This distribution discussion is complicated and also a complete waste of time because there should be no reconstitution of Terra at all.

Certainly, Terra shouldn't be rebuilt by the team that developed such a flawed network in the first place. And even more certainly, Terra shouldn’t be rebuilt using money that by rights should be returned to the people who made the mistake of trusting Kwon in the first place.

Luna holders seem to agree – over 90% of voters were against Kwon’s latest “recovery plan” (which seemed to have mostly left out the “plan” part).

We shall (not) arise

There are many, many reasons Terra should be left to die.

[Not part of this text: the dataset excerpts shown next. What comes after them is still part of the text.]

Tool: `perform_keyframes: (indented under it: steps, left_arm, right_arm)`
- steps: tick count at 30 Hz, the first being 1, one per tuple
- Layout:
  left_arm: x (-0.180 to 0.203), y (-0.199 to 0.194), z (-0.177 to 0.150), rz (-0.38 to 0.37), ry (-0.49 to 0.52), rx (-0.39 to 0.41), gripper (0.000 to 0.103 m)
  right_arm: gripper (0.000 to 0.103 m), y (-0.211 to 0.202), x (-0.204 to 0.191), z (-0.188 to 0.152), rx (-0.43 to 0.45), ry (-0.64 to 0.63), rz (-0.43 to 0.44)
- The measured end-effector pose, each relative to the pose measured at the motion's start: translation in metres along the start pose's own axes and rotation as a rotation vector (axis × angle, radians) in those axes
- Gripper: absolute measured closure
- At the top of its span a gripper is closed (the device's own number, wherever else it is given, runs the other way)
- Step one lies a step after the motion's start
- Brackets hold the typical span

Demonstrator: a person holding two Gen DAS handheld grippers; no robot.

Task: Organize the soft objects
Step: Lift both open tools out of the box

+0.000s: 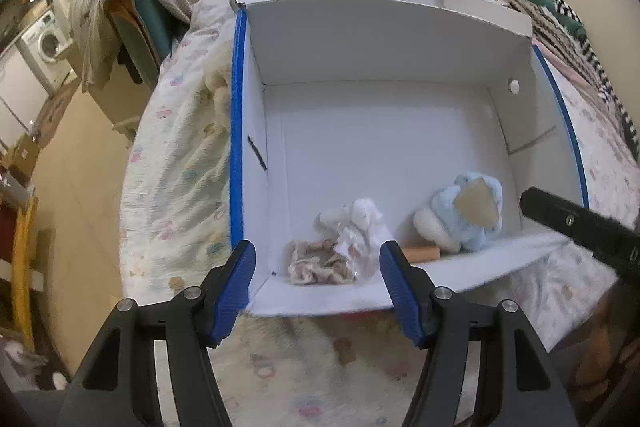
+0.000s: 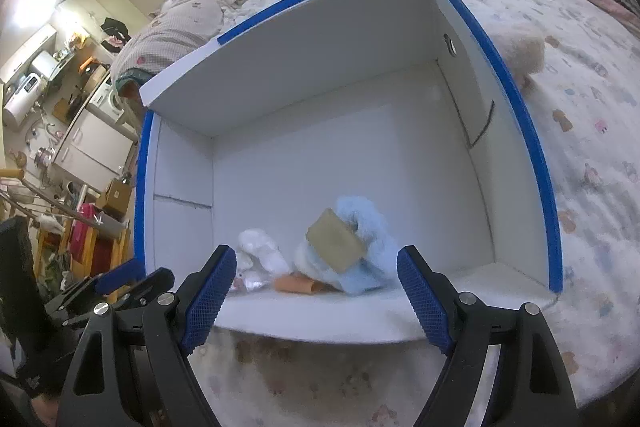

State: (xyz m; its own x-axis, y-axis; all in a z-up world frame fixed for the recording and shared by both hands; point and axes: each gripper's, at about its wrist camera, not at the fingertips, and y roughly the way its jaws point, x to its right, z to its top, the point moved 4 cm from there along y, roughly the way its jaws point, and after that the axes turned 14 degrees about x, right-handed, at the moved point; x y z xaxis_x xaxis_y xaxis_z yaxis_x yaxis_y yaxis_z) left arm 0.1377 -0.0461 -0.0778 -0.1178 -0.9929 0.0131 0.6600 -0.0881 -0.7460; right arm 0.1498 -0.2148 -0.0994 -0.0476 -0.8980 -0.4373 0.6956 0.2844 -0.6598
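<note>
A white cardboard box [image 1: 384, 39] with blue tape along its rims sits open on a bed [image 1: 180, 163] covered in a crinkled, pastel-printed quilt. Its floor is smooth and flat, mostly bare.

Three soft things lie bunched along the box's near wall. In the left wrist view a pale blue plush [image 1: 460, 223] sits at 5 o'clock on the floor: fluffy pile, rounded lobes, with a flat tan panel facing up and toward the right wall. Its long axis runs roughly along the near wall. A short orange-brown cylinder [image 1: 420, 253], smooth, lies on its side just beside the plush, axis parallel to the wall. At 6 o'clock a white plush [image 1: 362, 217] leans over a crumpled clear wrapper and a mottled brown-cream furry piece [image 1: 316, 263].

The left gripper [image 1: 318, 267] hangs above the near wall, jaws released, empty. The right gripper [image 2: 316, 287] hovers likewise, jaws spread wider, gripping nothing. A beige fluffy toy [image 2: 524, 55] lies on the quilt outside the box at 2 o'clock in the right view.
</note>
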Motion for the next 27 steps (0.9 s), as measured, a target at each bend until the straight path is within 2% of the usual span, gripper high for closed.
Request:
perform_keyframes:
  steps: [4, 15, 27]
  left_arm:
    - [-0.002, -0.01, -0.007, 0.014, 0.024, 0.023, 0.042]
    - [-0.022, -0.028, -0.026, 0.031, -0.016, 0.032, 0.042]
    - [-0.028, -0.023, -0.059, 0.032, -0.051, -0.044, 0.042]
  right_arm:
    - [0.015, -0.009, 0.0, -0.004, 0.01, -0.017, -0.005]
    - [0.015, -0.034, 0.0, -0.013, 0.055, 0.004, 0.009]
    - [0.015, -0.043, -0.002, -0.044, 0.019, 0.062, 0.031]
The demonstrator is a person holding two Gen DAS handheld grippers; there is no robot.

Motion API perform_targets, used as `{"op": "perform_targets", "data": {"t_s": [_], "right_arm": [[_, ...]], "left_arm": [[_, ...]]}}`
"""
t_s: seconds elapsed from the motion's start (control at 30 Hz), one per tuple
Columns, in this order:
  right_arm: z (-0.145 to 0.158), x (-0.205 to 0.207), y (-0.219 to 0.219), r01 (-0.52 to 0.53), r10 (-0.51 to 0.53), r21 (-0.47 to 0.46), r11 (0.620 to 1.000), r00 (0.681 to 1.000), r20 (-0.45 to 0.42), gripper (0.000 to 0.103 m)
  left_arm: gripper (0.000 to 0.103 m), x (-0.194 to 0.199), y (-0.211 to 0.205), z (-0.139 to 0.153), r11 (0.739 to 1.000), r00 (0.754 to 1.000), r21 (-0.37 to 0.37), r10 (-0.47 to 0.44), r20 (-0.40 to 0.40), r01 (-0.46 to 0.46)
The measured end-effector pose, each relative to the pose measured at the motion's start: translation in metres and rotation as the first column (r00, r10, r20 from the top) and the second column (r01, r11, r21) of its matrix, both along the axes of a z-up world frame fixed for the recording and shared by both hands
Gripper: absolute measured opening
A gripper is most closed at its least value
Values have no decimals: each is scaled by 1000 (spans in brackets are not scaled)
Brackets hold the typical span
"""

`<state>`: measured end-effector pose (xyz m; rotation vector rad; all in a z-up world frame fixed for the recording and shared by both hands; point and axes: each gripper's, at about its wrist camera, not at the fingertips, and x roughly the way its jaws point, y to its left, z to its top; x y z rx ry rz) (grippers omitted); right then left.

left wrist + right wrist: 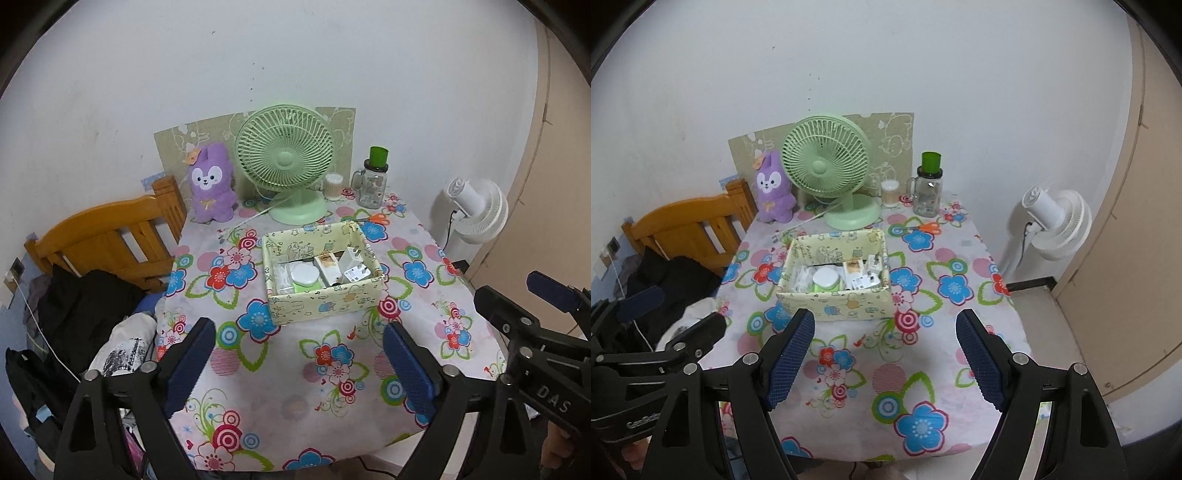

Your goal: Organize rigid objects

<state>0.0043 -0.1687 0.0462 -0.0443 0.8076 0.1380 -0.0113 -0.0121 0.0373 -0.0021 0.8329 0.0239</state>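
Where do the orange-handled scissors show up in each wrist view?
Left wrist: orange-handled scissors lie on the tablecloth right of centre, just behind the storage box's far right corner.
Right wrist: scissors sit near centre, right of the box's far edge.
Shared landmark: the green desk fan, behind and left of them.
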Motion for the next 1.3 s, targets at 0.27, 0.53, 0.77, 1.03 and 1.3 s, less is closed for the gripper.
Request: {"op": "perform_targets", "data": {"t_s": [0.27, 0.53, 0.77, 1.03, 1.3], "right_arm": [[-1, -1, -10, 32, -32, 13, 999, 999, -2, 81], [3, 1, -12, 24, -25, 30, 999, 1000, 12, 81], [1, 4, -11, 6, -6, 34, 999, 1000, 9, 81], [0, 3, -13, -1, 1, 36, 999, 1000, 8, 81], [-2, 0, -11, 6, -7, 31, 999, 1000, 12, 81]], "left_arm": [[102, -1, -10, 5, 1000, 1000, 18, -8, 24, 7], [103, 0, -6, 6, 1000, 999, -24, 17, 35, -16], [103, -2, -5, 5, 999, 999, -17, 31, 41, -31], [103, -5, -6, 5, 999, 998, -5, 38, 40, -38], [103, -6, -7, 4, 1000, 999, -2, 29, 36, -29]]}}
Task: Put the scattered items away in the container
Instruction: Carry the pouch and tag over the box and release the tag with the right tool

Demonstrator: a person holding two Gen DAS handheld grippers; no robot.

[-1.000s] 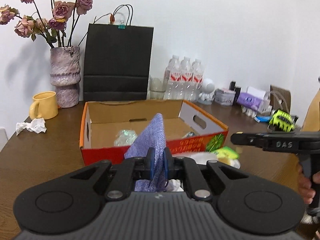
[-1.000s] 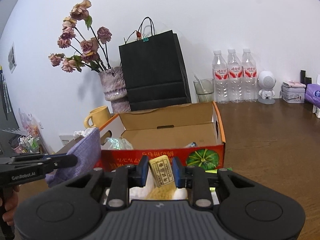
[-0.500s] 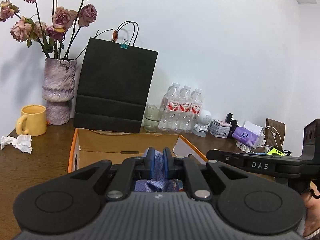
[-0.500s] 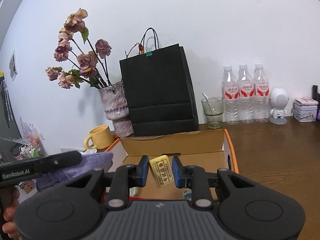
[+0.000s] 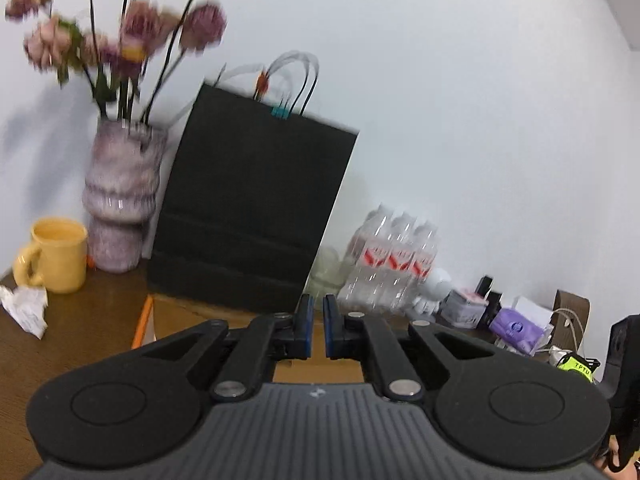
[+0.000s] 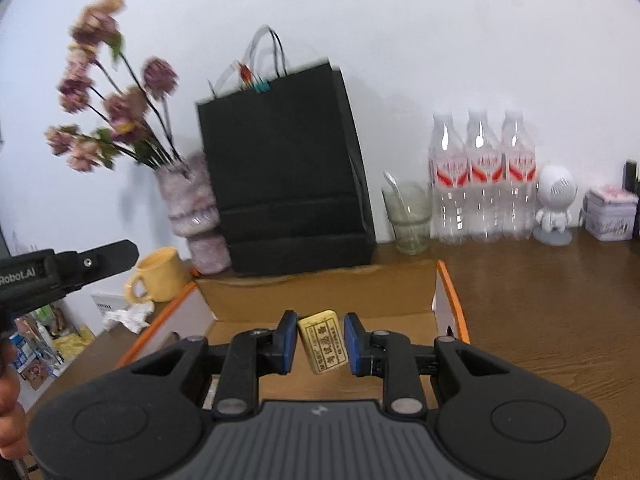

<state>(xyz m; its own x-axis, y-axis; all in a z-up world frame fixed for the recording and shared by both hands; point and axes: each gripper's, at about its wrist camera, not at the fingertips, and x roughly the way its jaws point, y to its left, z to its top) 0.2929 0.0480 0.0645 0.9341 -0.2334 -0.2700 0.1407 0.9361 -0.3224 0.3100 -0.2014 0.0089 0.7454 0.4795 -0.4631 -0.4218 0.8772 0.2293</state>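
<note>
Left claw now empty, jaws near-shut; purple cloth gone from it, presumably dropped into box. Right claw grips yellow pkt over box; release pending.

A second ago our left gripper held a purple cloth in front of the box; half a second ago the cloth was between the jaws over the box, and now it is gone from them and they stand almost together with nothing between. Our view has moved up over the box's far part, close to the black bag, and has tilted. Our right gripper has carried the yellow packet from the front of the box to over its inside, and the red front wall has dropped from sight
</note>
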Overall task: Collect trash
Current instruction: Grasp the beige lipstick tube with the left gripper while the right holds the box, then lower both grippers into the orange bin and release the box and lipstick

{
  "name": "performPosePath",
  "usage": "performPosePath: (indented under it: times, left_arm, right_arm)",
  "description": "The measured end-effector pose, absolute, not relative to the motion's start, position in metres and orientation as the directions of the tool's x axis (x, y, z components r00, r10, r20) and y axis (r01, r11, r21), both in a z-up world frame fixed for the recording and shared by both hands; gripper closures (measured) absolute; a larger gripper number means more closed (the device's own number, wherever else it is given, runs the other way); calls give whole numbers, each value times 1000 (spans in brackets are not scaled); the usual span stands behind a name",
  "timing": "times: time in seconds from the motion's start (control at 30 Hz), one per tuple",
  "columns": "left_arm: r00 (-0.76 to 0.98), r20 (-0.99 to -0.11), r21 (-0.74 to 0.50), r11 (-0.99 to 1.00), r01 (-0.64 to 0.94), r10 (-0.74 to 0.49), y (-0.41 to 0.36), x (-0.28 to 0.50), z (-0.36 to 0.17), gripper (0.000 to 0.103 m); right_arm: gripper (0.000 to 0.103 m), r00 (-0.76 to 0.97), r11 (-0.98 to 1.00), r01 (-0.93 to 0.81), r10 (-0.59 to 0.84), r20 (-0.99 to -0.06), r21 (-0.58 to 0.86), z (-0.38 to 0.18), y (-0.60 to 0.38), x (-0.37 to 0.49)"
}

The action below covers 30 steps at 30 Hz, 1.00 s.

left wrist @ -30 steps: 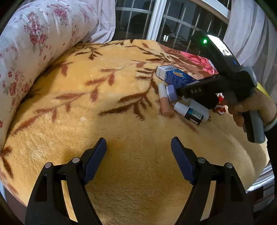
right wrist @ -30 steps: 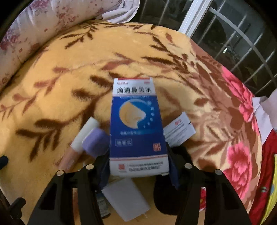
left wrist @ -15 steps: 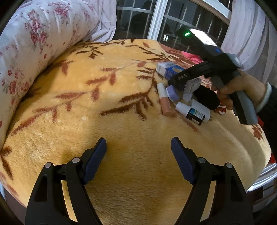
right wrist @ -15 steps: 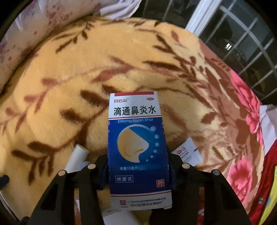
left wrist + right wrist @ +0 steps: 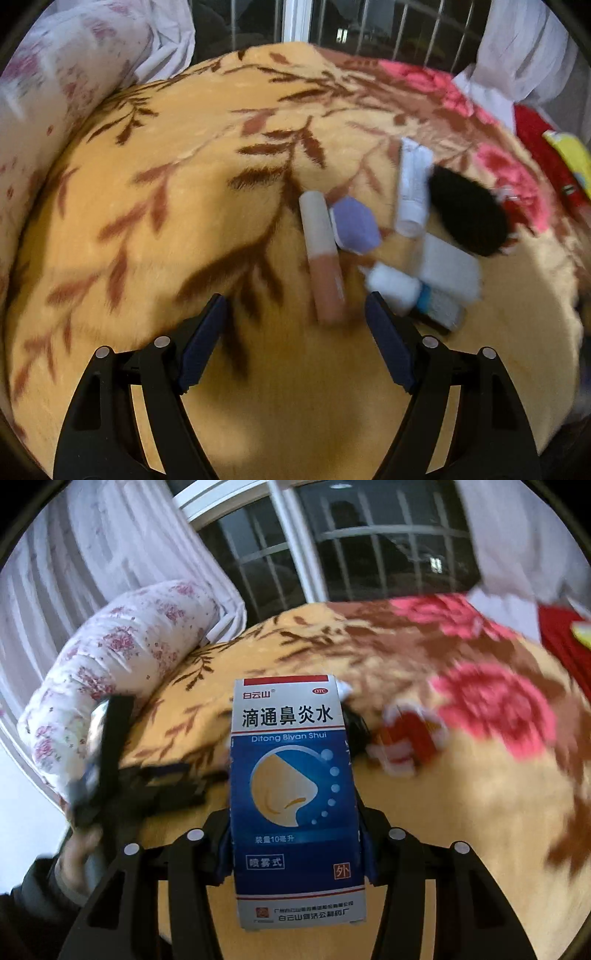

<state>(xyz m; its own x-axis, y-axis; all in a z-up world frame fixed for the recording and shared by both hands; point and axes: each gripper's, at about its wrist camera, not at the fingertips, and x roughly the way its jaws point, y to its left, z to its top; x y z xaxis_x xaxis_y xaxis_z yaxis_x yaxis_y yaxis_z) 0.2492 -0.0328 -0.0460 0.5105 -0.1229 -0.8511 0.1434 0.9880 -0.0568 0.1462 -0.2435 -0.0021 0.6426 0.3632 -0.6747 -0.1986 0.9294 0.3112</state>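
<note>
My right gripper (image 5: 295,849) is shut on a blue and white medicine box (image 5: 291,794), held upright and lifted above the blanket. My left gripper (image 5: 293,317) is open with nothing between its fingers, just in front of a pile of small trash. The pile holds a pink tube (image 5: 321,251), a purple cap (image 5: 356,225), a white tube (image 5: 413,188), a black lump (image 5: 465,214), a white box (image 5: 447,266) and a small bottle (image 5: 413,291). The tube's near end lies close to the right finger. The right wrist view shows the left gripper (image 5: 107,760) blurred at the left, held by a hand (image 5: 77,853).
A yellow blanket (image 5: 184,184) with brown leaves and pink flowers covers the bed. A floral rolled quilt (image 5: 122,657) lies along the left side. A barred window (image 5: 369,554) and curtains stand behind. A red and white packet (image 5: 406,738) lies on the blanket.
My right gripper closed on the blue box, lifted it off the pile and swung away. My left gripper moved forward and right, close to the pile.
</note>
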Motion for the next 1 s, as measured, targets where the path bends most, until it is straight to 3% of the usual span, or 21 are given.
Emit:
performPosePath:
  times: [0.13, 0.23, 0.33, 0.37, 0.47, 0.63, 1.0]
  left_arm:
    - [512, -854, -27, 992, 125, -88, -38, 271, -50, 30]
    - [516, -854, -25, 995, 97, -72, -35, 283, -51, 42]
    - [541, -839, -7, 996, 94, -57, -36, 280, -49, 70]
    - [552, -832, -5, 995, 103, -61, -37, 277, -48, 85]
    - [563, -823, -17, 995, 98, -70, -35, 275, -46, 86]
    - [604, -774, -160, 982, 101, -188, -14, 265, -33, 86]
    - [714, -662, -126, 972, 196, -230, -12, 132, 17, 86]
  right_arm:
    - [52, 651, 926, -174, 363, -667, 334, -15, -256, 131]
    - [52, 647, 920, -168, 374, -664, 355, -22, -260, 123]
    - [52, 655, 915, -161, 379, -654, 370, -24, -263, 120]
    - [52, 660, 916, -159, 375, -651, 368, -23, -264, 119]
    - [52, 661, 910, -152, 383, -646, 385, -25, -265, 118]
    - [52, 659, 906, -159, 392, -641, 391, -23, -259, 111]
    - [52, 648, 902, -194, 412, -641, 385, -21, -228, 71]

First and foremost, Terra shouldn’t be reconstituted because its stablecoin mechanism has already proven to be broken. Kwon himself has previously acknowledged that. In fact, one of the only technical or strategic elements of his restart proposal is decoupling UST from Luna.

But Kwon’s declaration on Monday that “Terra is more than UST” has got to be one of the more ridiculous and misleading statements yet from a man known for them. Terra isn’t more than UST: The “decentralized dollar” was the chain’s main purpose and reason for existing. Everything else was window dressing.

Binance CEO Changpeng Zhao agreed, and described an earlier proposal to fork and relaunch Luna as “wishful thinking.”

So removing UST from Terra will result in a chain with no real reason to exist and no real reason to hope for any kind of price recovery or stability. Kwon’s insistence that the Terra community is great is just a friendly way of saying, “I’ve got no ideas, let’s ask the audience.”

The second reason Terra shouldn’t be restarted is related to the first. With trust in leadership broken and no fundamental reason for existing, you can safely assume that the project’s new cryptocurrency would sell off aggressively as soon as it was launched (though the plan does include some lockups).

This could give insiders yet another chance to market holdings they know are fundamentally worthless and dump those holdings onto retail traders still high on a mix of hopium and despair. We’ve seen over the last few days that low-information speculators continue to buy the worthless LUNA token, and so there’s no reason to think they would stop on a new chain.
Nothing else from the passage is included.